__What is being asked__:
Go through the material and copy each line in which the word "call" shows up.

__Given data__:
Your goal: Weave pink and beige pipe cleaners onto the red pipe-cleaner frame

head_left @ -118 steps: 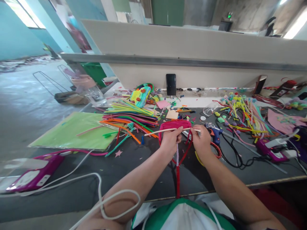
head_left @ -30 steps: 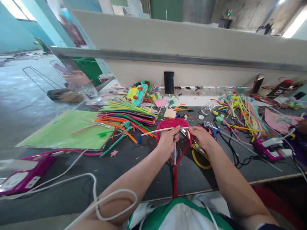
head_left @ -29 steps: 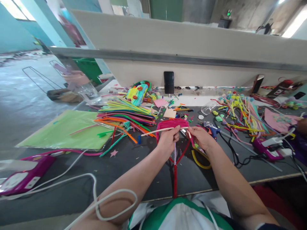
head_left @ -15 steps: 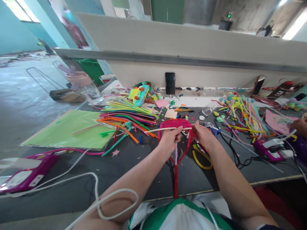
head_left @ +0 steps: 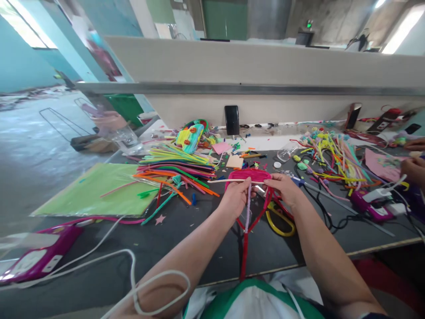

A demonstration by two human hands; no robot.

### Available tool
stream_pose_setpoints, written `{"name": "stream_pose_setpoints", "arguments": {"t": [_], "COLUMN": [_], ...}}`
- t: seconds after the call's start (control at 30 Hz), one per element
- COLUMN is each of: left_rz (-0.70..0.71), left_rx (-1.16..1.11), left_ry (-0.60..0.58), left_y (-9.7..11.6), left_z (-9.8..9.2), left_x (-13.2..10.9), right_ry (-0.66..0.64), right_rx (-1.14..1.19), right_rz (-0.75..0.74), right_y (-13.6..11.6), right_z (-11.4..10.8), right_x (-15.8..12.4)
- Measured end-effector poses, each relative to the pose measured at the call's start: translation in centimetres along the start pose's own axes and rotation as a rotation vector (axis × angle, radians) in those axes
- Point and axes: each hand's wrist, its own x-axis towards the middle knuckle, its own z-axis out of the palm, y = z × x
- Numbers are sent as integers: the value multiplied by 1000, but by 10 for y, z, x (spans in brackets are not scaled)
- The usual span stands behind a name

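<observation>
A cream-white pipe cleaner (head_left: 219,181) lies crosswise over a pink and red pipe-cleaner shape (head_left: 249,175), its free end sticking out to the left. My left hand (head_left: 236,198) pinches it near the middle, against the shape. At its right end, my right hand (head_left: 284,188) is closed on the cream-white pipe cleaner and the shape's right edge. A lilac pipe cleaner (head_left: 248,206) runs down from my left fingertips to a red stem (head_left: 244,254) that reaches the table's front edge. Scissors with yellow handles (head_left: 280,231) lie below my right hand, partly covered.
A bundle of colourful pipe cleaners (head_left: 179,166) lies to the left, beside a green sheet in plastic (head_left: 89,188). A phone (head_left: 231,120) leans on the partition. Purple power strips (head_left: 372,208) and cables flank the work. Another person's hand (head_left: 413,170) shows at far right.
The view has tilted up slightly. Both hands and the shape have shifted a little right, and the lilac pipe cleaner now shows up to my left fingertips.
</observation>
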Motion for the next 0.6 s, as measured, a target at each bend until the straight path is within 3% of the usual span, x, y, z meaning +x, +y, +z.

__Written answer__:
- t: seconds after the call's start (control at 30 Hz), one per element
- Measured end-effector poses, each relative to the pose measured at the call's start: translation in centimetres along the start pose's own axes and rotation as a rotation vector (axis × angle, radians) in those axes

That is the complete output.